Within the listing that follows, state how many lines include the word "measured"; write only that number.

The data:
"""

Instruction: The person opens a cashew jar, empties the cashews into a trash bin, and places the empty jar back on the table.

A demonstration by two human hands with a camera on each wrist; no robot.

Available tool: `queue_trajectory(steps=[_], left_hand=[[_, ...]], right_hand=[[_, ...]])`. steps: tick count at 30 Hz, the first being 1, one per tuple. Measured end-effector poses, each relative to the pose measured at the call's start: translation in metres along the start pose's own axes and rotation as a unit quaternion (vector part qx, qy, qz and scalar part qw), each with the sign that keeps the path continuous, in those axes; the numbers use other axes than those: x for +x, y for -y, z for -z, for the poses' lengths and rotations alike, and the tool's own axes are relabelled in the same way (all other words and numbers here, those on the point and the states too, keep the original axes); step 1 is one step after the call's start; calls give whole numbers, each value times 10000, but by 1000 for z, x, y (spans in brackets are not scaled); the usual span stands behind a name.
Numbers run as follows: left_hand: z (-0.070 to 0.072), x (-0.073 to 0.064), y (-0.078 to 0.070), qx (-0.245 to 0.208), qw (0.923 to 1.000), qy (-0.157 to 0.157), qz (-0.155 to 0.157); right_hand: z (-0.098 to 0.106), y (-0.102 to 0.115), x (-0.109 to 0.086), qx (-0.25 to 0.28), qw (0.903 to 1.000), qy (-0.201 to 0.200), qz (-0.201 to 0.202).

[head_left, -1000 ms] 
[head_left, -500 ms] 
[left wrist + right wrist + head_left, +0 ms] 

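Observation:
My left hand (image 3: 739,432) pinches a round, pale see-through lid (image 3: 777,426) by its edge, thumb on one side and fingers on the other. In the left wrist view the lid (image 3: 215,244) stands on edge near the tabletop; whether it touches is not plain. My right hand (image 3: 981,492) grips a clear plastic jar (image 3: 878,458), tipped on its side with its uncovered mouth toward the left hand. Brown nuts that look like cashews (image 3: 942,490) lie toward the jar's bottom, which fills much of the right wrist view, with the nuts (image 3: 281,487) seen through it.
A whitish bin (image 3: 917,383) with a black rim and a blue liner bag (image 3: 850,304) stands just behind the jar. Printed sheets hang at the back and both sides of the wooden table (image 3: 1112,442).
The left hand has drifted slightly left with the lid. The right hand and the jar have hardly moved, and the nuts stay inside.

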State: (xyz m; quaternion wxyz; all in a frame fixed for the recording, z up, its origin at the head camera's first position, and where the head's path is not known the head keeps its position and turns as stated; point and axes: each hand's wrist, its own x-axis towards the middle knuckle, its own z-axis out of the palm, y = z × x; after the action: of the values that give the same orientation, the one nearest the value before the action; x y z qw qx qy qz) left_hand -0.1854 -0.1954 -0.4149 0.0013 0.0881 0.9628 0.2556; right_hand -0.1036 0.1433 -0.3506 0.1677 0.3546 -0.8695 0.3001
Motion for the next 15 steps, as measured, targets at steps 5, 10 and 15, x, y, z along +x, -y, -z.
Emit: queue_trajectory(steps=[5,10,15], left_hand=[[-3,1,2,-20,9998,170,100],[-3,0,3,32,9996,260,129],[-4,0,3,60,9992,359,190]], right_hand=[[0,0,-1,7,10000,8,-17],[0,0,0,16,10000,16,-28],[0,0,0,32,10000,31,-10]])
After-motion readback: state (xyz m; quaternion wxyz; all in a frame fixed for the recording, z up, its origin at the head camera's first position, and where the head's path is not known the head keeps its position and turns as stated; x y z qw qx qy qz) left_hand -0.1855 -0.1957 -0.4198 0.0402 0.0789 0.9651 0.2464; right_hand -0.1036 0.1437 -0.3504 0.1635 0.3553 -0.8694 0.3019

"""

The answer:
2